## Exercise
An exact, picture-free copy of the listing is required.

## Material provided
[Start of Attachment]

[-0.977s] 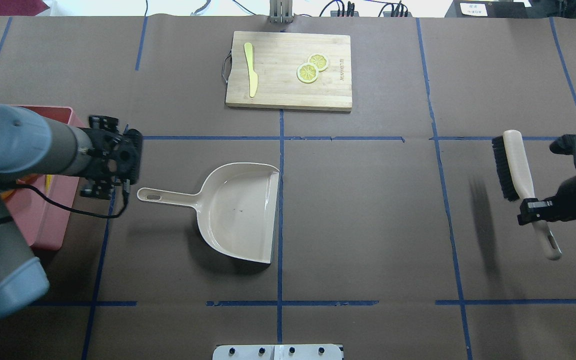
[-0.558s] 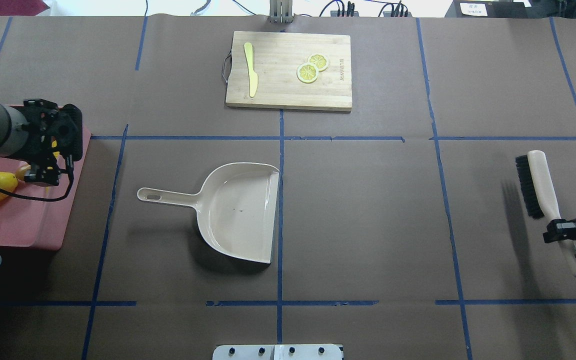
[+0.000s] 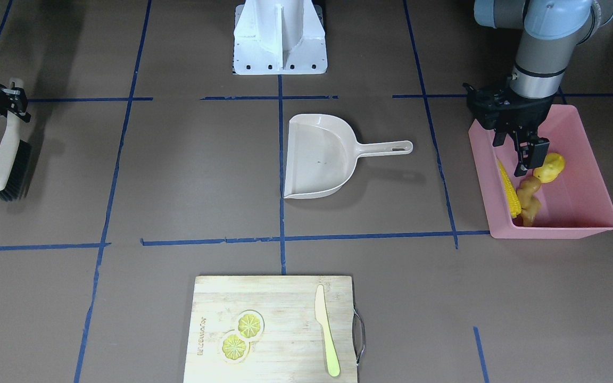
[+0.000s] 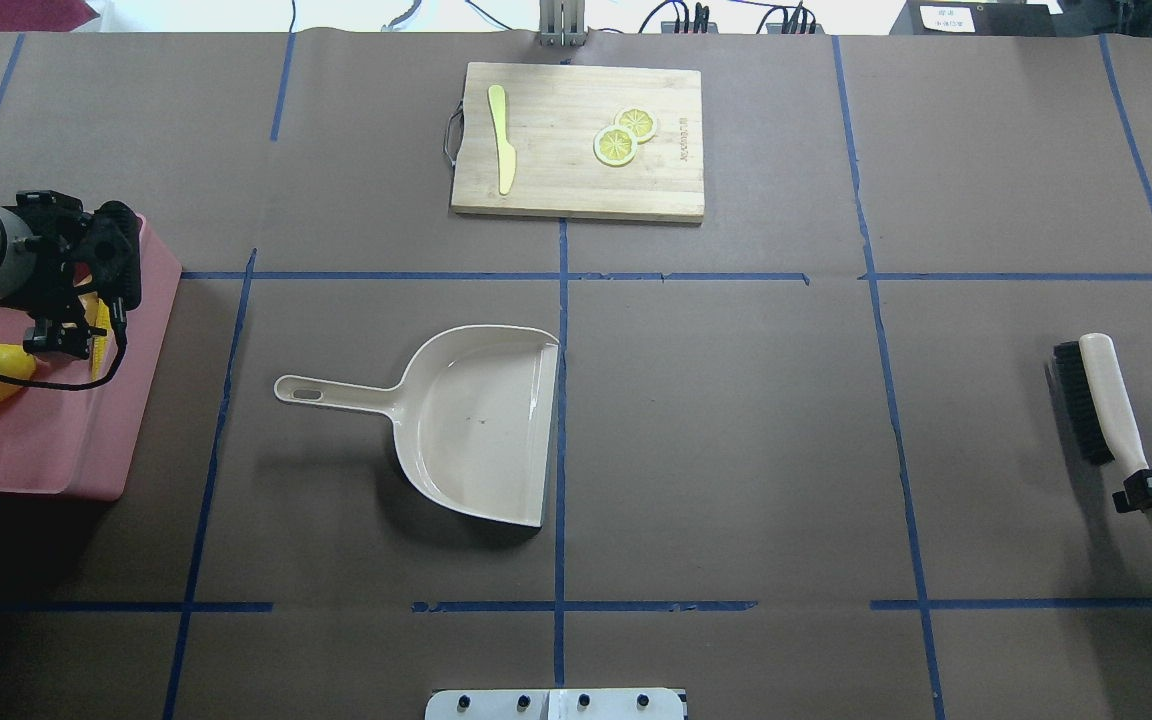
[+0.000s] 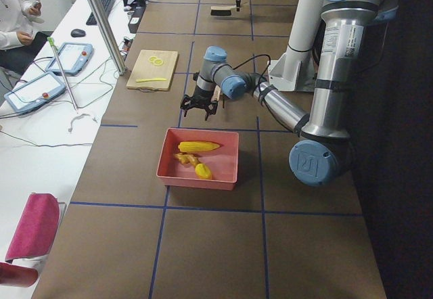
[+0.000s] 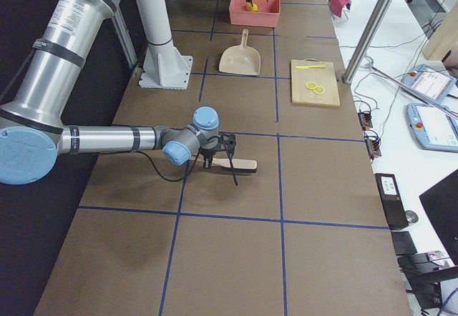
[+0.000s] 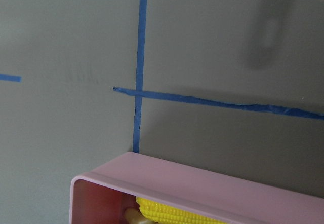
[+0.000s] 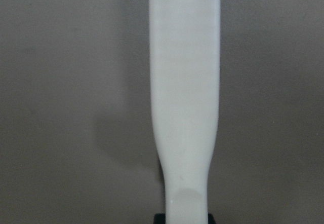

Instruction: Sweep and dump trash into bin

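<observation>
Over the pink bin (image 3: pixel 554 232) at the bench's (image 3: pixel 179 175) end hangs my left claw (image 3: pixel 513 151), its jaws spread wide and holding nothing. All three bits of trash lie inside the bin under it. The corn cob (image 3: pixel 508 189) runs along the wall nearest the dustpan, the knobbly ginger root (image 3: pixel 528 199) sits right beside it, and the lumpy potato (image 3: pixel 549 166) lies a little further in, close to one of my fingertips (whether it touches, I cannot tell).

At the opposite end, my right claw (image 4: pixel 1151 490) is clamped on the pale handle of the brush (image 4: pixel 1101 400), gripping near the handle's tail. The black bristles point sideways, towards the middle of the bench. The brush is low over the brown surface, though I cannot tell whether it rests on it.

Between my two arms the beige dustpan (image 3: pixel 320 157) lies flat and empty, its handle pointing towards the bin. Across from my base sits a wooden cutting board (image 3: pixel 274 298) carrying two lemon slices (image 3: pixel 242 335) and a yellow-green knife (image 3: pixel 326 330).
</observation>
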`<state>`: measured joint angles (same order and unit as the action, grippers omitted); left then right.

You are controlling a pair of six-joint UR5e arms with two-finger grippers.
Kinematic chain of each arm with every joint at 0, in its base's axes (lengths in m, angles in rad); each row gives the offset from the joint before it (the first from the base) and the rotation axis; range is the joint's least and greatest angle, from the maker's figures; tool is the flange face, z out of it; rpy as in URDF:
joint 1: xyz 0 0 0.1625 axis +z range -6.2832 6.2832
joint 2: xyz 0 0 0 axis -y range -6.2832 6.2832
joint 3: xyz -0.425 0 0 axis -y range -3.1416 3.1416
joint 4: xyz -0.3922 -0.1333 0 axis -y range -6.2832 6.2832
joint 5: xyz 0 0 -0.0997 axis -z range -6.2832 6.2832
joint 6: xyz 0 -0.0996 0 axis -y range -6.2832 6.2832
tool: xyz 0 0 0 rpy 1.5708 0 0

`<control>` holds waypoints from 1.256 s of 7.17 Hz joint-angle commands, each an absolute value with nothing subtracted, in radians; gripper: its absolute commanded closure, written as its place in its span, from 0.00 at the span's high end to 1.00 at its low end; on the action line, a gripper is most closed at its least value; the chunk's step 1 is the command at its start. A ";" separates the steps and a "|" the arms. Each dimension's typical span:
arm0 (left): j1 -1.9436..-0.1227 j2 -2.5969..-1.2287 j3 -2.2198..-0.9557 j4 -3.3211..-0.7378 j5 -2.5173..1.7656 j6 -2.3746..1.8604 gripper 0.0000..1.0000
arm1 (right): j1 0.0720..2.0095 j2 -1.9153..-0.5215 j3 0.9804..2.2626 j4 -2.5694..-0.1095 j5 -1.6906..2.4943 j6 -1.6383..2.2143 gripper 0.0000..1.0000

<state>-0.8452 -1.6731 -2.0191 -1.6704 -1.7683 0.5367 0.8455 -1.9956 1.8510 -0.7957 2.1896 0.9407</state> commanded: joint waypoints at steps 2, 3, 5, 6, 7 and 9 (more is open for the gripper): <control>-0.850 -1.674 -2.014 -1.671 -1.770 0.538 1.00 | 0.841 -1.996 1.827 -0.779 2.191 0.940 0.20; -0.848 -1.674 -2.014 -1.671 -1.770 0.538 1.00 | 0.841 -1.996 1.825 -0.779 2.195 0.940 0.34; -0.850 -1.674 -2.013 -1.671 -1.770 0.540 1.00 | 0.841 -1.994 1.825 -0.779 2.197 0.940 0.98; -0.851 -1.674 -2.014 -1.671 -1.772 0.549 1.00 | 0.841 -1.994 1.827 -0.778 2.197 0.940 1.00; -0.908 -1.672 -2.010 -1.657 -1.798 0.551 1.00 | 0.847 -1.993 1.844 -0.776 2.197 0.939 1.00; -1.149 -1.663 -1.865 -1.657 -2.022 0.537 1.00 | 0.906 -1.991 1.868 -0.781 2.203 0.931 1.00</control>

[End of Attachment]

## Result of the exercise
[-0.977s] 
[-0.558s] 
[+0.000s] 
[+0.000s] 
[+0.000s] 
[+0.000s] 
[+0.000s] 
[+0.000s] 

Instruction: Sweep and dump trash into bin

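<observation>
Over the pink bin (image 3: pixel 554 232) at the bench's (image 3: pixel 179 175) end hangs my left claw (image 3: pixel 513 151), its jaws spread wide and holding nothing. All three bits of trash lie inside the bin under it. The corn cob (image 3: pixel 508 189) runs along the wall nearest the dustpan, the knobbly ginger root (image 3: pixel 528 199) sits right beside it, and the lumpy potato (image 3: pixel 549 166) lies a little further in, close to one of my fingertips (whether it touches, I cannot tell).

At the opposite end, my right claw (image 4: pixel 1151 490) is clamped on the pale handle of the brush (image 4: pixel 1101 400), gripping near the handle's tail. The black bristles point sideways, towards the middle of the bench. The brush is low over the brown surface, though I cannot tell whether it rests on it.

Between my two arms the beige dustpan (image 3: pixel 320 157) lies flat and empty, its handle pointing towards the bin. Across from my base sits a wooden cutting board (image 3: pixel 274 298) carrying two lemon slices (image 3: pixel 242 335) and a yellow-green knife (image 3: pixel 326 330).
</observation>
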`<state>`: measured joint angles (same order and unit as the action, grippers omitted); left then right.

You are controlling a pair of six-joint UR5e arms with two-finger grippers.
Kinematic chain of each arm with every joint at 0, in its base's axes (lengths in m, angles in rad); each row gives the offset from the joint before it (the first from the base) and the rotation axis; range is the joint's least and greatest angle, from the maker's figures; tool is the flange face, z out of it; rpy as in URDF:
joint 1: xyz 0 0 0.1625 axis +z range -6.2832 6.2832
joint 2: xyz 0 0 0 axis -y range -6.2832 6.2832
joint 3: xyz -0.425 0 0 axis -y range -3.1416 3.1416
joint 4: xyz -0.3922 -0.1333 0 axis -y range -6.2832 6.2832
joint 5: xyz 0 0 -0.0997 axis -z range -6.2832 6.2832
joint 6: xyz 0 -0.0996 0 axis -y range -6.2832 6.2832
tool: xyz 0 0 0 rpy 1.5708 0 0

`<control>` holds waypoints from 1.256 s of 7.17 Hz joint-angle commands, each an absolute value with nothing subtracted, in radians; gripper: its absolute commanded closure, written as its place in its span, from 0.00 at the span's high end to 1.00 at its low end; on the action line, a gripper is most closed at its least value; the chunk's step 1 is the command at its start. A ";" separates the steps and a "|" the arms. Each dimension's typical span:
arm0 (left): j1 -1.9436..-0.1227 j2 -2.5969..-1.2287 j3 -2.2198..-0.9557 j4 -3.3211..-0.7378 j5 -2.5173..1.7656 j6 -2.3746..1.8604 gripper 0.0000..1.0000
arm1 (right): j1 0.0720..2.0095 j2 -1.9153..-0.5215 j3 0.9804..2.2626 j4 -2.5694..-0.1095 j5 -1.6906..2.4943 j6 -1.6383..2.2143 gripper 0.0000..1.0000

<state>-0.8452 -1.6731 -2.0191 -1.6704 -1.7683 0.5367 0.8455 -1.9956 1.8510 -0.7957 2.1896 0.9407</state> commanded: joint waypoints at steps 2, 3, 5, 6, 7 and 9 (more is open for the gripper): <control>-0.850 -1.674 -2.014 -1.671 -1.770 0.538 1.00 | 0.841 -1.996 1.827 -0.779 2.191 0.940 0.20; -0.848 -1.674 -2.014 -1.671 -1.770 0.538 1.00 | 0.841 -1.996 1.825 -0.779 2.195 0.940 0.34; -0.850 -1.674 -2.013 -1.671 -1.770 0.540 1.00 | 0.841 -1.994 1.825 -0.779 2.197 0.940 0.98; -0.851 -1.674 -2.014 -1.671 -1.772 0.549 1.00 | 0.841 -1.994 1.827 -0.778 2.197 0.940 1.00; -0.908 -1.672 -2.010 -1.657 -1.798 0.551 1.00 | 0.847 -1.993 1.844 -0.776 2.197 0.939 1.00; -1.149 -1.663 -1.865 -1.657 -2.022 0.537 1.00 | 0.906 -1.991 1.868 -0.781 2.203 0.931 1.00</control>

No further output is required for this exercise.